START Input records

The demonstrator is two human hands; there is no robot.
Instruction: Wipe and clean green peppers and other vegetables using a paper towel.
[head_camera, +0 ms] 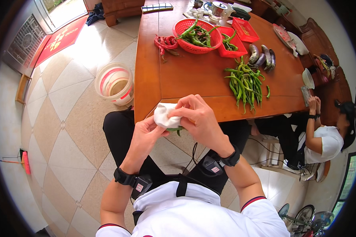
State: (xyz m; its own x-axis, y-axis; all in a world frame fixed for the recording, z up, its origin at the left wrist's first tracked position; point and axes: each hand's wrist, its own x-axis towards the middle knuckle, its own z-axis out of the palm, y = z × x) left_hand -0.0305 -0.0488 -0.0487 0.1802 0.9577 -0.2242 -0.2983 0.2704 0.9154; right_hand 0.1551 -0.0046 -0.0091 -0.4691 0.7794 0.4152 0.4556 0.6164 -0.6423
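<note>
Just over the near edge of the table, my right hand [200,118] pinches a crumpled white cloth or tissue [165,115]. A green chili pepper [174,129] shows below the cloth, most of it covered by the cloth and my fingers. My left hand [145,134] grips the pepper's left end, its fingertips also touching the cloth. On the wooden table [190,78], a heap of long green chili peppers [244,84] lies to the right of my hands. Several purple eggplants [262,56] lie behind that heap.
A red round basket [197,49] of green peppers stands farther back, with red peppers [167,43] beside it. Two red rectangular baskets [233,52] adjoin it. A plastic bucket [114,83] is on the floor at left. Another person [323,142] sits at right, handling a clear container [306,95].
</note>
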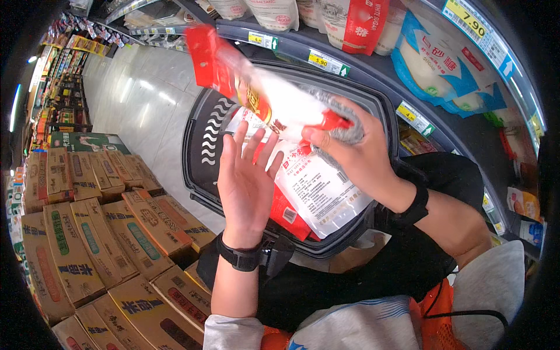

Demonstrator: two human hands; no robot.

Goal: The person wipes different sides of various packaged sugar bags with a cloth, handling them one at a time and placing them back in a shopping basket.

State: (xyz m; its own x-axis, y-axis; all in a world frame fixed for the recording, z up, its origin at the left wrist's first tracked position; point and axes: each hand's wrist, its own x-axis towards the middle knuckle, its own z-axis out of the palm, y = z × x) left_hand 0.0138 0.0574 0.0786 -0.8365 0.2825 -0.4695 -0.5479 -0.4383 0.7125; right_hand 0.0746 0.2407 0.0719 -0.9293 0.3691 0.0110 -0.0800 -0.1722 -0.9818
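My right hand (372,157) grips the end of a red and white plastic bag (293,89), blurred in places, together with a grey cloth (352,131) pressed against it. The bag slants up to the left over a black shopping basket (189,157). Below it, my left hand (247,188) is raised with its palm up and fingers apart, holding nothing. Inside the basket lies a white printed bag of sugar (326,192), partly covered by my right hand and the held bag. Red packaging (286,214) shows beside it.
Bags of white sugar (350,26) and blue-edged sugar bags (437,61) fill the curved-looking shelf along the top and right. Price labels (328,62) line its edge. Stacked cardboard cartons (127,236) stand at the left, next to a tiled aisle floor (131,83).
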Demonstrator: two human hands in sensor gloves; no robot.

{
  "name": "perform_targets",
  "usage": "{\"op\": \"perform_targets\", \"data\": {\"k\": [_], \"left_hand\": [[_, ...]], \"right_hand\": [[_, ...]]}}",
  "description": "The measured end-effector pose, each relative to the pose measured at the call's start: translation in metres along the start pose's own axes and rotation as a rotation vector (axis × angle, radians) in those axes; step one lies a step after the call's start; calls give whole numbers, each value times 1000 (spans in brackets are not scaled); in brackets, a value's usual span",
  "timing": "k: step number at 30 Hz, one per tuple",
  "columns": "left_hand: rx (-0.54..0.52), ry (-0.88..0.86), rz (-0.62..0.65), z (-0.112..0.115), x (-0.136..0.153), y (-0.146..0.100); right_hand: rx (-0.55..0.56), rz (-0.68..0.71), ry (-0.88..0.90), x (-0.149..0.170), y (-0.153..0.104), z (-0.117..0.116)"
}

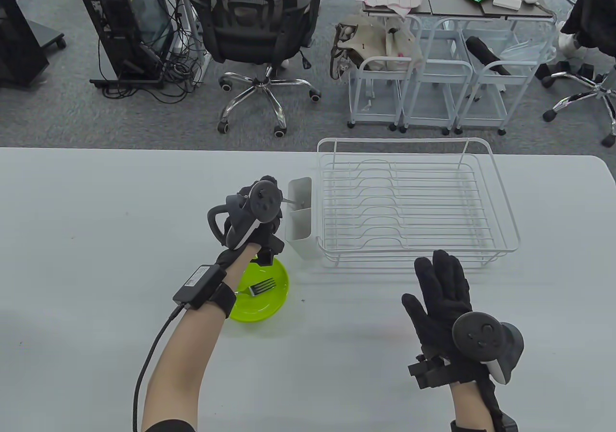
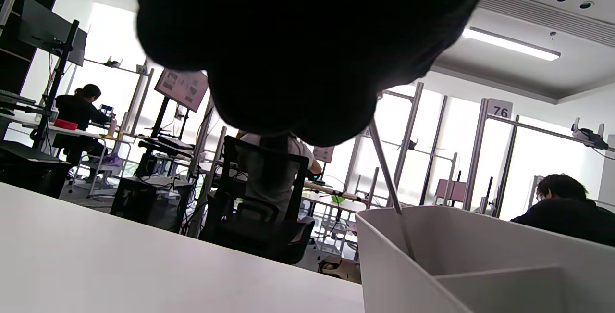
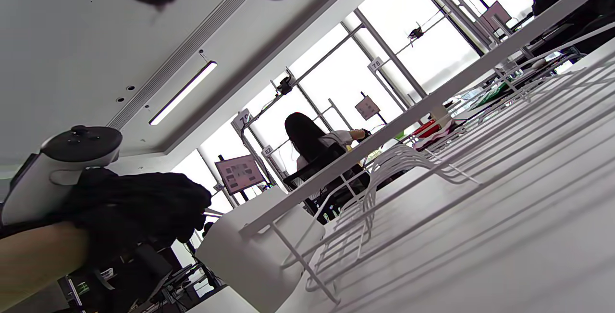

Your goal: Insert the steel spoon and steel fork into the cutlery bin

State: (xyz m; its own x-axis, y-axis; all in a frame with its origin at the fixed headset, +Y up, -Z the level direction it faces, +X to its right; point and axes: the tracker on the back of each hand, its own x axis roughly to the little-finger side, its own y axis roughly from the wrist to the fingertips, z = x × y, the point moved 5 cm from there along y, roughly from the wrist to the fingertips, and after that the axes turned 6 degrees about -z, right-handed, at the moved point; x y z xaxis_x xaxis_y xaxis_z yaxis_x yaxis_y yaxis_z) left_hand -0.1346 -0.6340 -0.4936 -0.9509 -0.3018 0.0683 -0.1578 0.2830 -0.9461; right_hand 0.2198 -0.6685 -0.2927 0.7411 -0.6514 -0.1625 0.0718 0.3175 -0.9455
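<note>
One fork (image 1: 260, 287), seemingly one spoon (image 2: 387, 178)

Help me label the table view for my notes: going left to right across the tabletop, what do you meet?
Green plate holding the fork → left hand → cutlery bin → white wire dish rack. The right hand lies nearer the camera, overlapping the rack's span, so I leave it unordered.

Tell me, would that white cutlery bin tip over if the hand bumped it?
Possibly. The cutlery bin is tall, narrow and looks like thin plastic, so probably light. It stands against the dish rack, which likely braces that side. The left hand is lowering a steel handle into it.
</note>
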Motion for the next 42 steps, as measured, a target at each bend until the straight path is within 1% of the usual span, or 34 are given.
{"op": "perform_targets", "data": {"k": [4, 7, 9, 11, 13, 17, 18, 19, 22, 24, 26, 28, 32, 34, 38, 42], "left_hand": [[33, 3, 10, 8, 1, -5], [114, 5, 37, 13, 2, -10], [96, 31, 59, 9, 3, -15], [130, 57, 101, 8, 3, -20], [139, 39, 124, -1, 7, -26], [150, -134, 90, -26, 31, -41], [149, -145, 94, -33, 40, -47], [147, -140, 99, -35, 43, -49], [129, -65, 121, -47, 65, -63], [149, -96, 100, -52, 85, -73], [141, -126, 71, -56, 104, -82], [131, -101, 66, -58, 122, -93], [118, 3, 77, -54, 149, -116], [134, 32, 102, -48, 157, -127], [184, 93, 165, -31, 163, -141], [223, 191, 206, -19, 167, -148]], "right_hand": [[-4, 0, -6, 0, 0, 0], [-14, -6, -2, 0, 0, -2], [-18, -7, -5, 0, 0, -2], [-20, -7, -7, -1, 0, -3], [-20, -9, -5, 0, 0, -2], [-20, -23, 26, 2, 1, 0], [-19, -23, 27, 2, 1, 0], [-19, -22, 26, 2, 1, 0], [-23, -19, 22, 2, 1, -1], [-26, -19, 22, 2, 1, -2], [-28, -19, 23, 1, 1, -2], [-29, -18, 22, 1, 0, -2], [-31, -14, 14, 0, 0, -3], [-35, -15, 10, 0, 0, -4], [-47, -24, -2, 2, 1, -8], [-58, -32, -13, 4, 1, -11]]}}
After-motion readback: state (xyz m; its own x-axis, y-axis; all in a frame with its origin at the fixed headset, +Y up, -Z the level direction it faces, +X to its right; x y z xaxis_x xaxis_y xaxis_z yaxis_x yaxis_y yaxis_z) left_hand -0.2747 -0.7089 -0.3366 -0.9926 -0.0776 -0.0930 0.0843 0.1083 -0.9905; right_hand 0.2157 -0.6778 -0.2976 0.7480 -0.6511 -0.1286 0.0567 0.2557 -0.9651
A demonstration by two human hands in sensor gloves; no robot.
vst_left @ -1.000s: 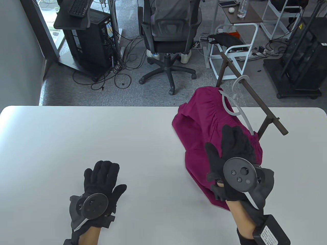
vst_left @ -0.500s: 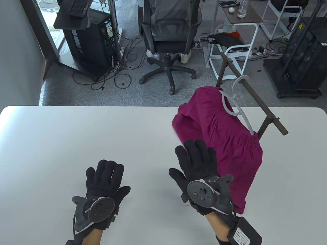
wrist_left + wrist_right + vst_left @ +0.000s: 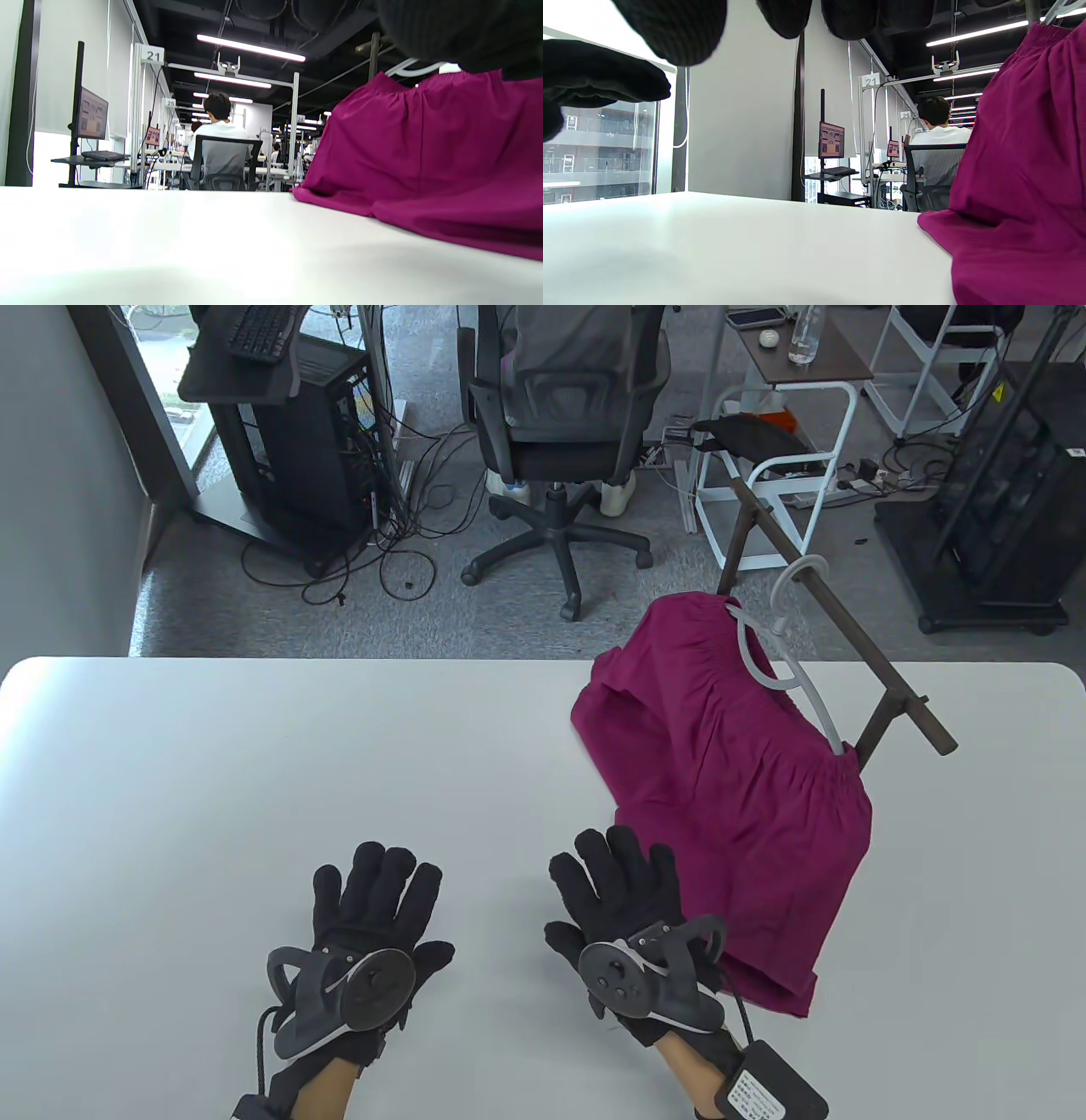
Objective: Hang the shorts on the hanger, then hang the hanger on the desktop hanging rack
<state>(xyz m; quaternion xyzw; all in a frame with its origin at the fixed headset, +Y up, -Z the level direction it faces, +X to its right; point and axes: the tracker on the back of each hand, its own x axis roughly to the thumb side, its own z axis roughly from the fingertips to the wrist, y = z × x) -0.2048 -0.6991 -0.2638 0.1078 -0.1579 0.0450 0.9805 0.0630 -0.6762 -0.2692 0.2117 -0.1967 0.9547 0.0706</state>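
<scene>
Magenta shorts [image 3: 738,780] hang on a white hanger [image 3: 793,661] whose hook sits over the dark bar of the desktop rack [image 3: 840,628]. Their lower part drapes onto the white table [image 3: 254,763], also seen as the shorts [image 3: 428,152] in the left wrist view and the shorts [image 3: 1022,178] in the right wrist view. My left hand [image 3: 373,899] lies flat on the table with straight fingers, holding nothing. My right hand [image 3: 615,874] rests flat just left of the shorts' hem, fingers straight, holding nothing.
Beyond the table's far edge stand an office chair [image 3: 560,432] with a seated person, a computer stand [image 3: 271,415] with loose cables, and a small white side table [image 3: 789,398]. A black rack [image 3: 1010,492] stands at the far right.
My right hand came off the shorts, moved left and back toward me, and now lies flat on the table. My left hand slid slightly to the right. The shorts stay hanging.
</scene>
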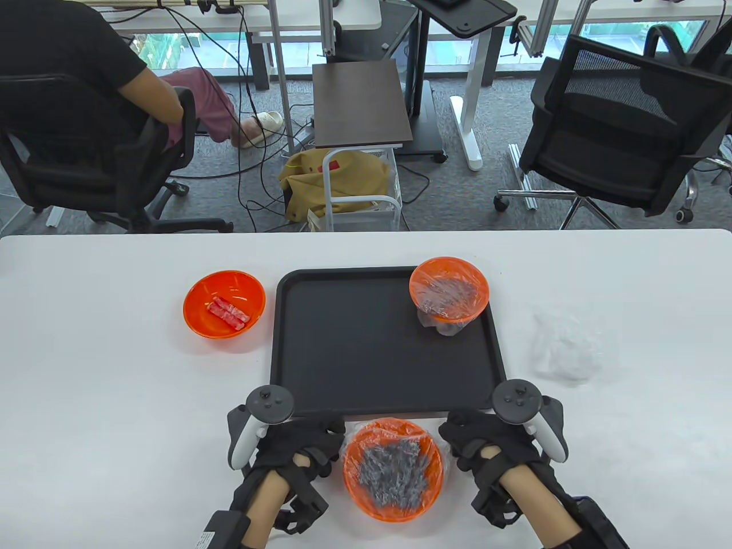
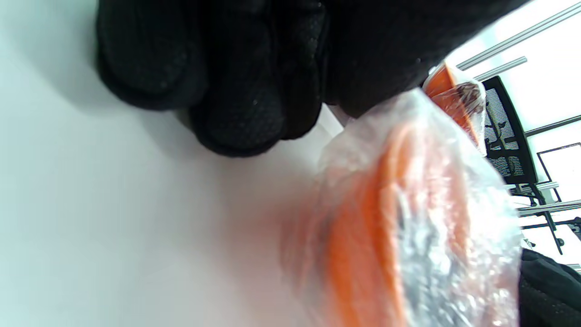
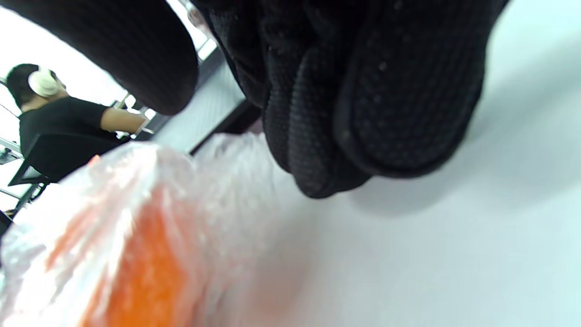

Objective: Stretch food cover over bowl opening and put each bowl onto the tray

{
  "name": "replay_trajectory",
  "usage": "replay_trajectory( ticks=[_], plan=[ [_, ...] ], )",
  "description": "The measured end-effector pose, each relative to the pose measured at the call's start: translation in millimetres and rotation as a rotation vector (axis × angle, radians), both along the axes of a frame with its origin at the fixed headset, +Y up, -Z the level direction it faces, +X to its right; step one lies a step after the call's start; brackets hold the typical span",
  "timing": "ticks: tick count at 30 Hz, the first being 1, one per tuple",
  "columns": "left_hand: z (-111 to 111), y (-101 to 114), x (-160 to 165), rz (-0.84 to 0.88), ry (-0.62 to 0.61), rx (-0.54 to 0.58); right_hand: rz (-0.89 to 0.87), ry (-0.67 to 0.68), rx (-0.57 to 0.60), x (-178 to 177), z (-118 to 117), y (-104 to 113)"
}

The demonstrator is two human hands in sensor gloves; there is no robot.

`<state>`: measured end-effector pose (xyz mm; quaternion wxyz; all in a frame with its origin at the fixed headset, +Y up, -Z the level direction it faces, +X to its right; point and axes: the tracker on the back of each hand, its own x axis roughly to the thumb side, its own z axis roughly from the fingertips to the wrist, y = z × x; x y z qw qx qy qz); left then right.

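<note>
White table (image 1: 114,354). Near orange plastic bowl of grey shredded pieces (image 1: 393,469) sits on the tabletop just in front of the flat black rectangular tray (image 1: 343,343), not on it. A clear crinkled plastic food cover (image 2: 454,218) wraps its wall and rim; in the table view film shows at the bowl's left and right flanks. Left hand (image 1: 297,452), black sensor glove, lies at the bowl's left side, fingers (image 2: 236,113) curled, tips at the film edge and close to the table; whether they actually pinch the film, I cannot tell. Right hand (image 1: 486,446) mirrors it at the bowl's right side, fingers (image 3: 363,113) curled beside the film; grip likewise unclear. Second orange bowl with grey contents, already film-covered (image 1: 450,289), stands in the tray's far right corner. Third orange bowl holding red-and-white sticks, uncovered (image 1: 224,304), stands on the table left of the tray. Loose crumpled clear covers (image 1: 572,349) lie on the table right of the tray.
</note>
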<state>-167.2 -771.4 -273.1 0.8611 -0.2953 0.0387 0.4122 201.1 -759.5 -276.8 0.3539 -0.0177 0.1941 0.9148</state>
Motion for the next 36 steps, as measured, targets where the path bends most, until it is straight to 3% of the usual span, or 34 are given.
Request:
replay_trajectory(
  ticks=[9,18,22,30,36],
  plan=[
    [23.8,32.7,7.6,-0.076,0.033,0.129,0.169,0.111,0.331,-0.9,26.4,37.6],
    [51.4,33.9,31.7,-0.241,-0.006,0.086,0.4,0.233,0.519,0.4,46.3,39.8],
    [56.5,27.8,41.0,-0.299,-0.009,0.091,0.439,0.243,0.528,0.1,44.3,33.7],
    [56.3,17.5,53.0,-0.253,0.011,0.124,0.42,0.245,0.502,-4.2,39.5,28.4],
    [50.9,22.8,53.9,-0.209,-0.004,0.155,0.399,0.228,0.509,-1.7,38.1,29.6]
  ],
)
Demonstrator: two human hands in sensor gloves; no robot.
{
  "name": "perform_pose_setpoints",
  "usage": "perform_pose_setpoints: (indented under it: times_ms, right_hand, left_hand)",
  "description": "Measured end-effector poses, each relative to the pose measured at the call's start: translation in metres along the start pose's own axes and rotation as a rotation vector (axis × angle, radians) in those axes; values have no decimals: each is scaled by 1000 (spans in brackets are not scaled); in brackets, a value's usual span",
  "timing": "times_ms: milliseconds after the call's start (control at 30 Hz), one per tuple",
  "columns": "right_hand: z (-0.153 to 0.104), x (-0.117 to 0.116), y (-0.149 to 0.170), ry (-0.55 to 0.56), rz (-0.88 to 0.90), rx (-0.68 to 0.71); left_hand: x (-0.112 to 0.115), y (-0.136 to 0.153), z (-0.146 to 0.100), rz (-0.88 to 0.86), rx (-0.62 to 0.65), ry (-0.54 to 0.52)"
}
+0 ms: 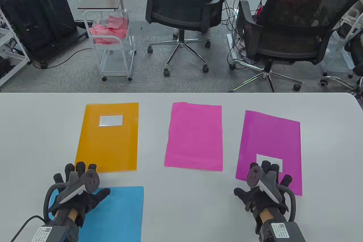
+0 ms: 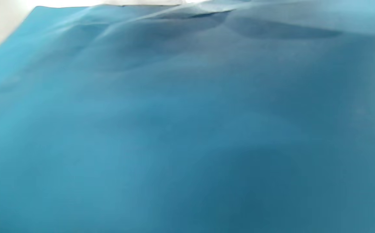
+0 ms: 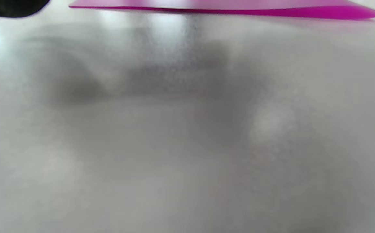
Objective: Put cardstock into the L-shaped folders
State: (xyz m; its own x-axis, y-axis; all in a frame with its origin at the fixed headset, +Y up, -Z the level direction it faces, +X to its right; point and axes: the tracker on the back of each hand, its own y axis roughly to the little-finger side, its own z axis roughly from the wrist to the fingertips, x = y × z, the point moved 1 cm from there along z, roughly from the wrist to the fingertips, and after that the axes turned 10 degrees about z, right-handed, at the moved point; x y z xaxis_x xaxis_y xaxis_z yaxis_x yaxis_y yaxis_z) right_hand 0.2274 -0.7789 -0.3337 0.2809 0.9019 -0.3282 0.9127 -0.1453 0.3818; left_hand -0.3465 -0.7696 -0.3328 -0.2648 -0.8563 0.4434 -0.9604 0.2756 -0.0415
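Blue cardstock [image 1: 119, 213] lies near left, its near edge cut off by the frame, with the left hand [image 1: 78, 193] spread flat on its far-left corner, fingers splayed and gripping nothing; the left wrist view is only blurred blue. Orange folder [image 1: 109, 137] lies far left, pink cardstock [image 1: 194, 137] at centre, purple folder [image 1: 269, 151] on the right. Right hand [image 1: 263, 188] rests fingers spread on the purple folder's near edge, partly covering its white label [image 1: 269, 159]; whether it pinches the edge is hidden.

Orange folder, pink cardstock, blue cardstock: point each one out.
orange folder [image 1: 107, 142], table view, bare middle of cover.
pink cardstock [image 1: 194, 137], table view, sheet's centre.
blue cardstock [image 1: 119, 213], table view, part right of hand.
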Motion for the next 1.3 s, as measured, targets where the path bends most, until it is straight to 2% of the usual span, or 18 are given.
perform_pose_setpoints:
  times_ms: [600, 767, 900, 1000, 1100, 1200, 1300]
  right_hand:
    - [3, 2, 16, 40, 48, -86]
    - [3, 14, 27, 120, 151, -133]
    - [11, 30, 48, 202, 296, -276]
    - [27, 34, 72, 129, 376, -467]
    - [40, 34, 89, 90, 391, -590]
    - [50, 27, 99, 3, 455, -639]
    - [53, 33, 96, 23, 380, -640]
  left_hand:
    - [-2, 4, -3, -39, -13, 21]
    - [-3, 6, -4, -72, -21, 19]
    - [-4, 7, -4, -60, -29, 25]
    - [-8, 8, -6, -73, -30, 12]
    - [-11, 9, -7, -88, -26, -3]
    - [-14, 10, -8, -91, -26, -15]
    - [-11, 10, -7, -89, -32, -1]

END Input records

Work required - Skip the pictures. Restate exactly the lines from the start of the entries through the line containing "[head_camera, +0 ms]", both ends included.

Task solution -
The demonstrator is two human hands; there is no robot.
Instruction: Wipe and clean green peppers and other vegetables using a paper towel.
[head_camera, +0 ms] 

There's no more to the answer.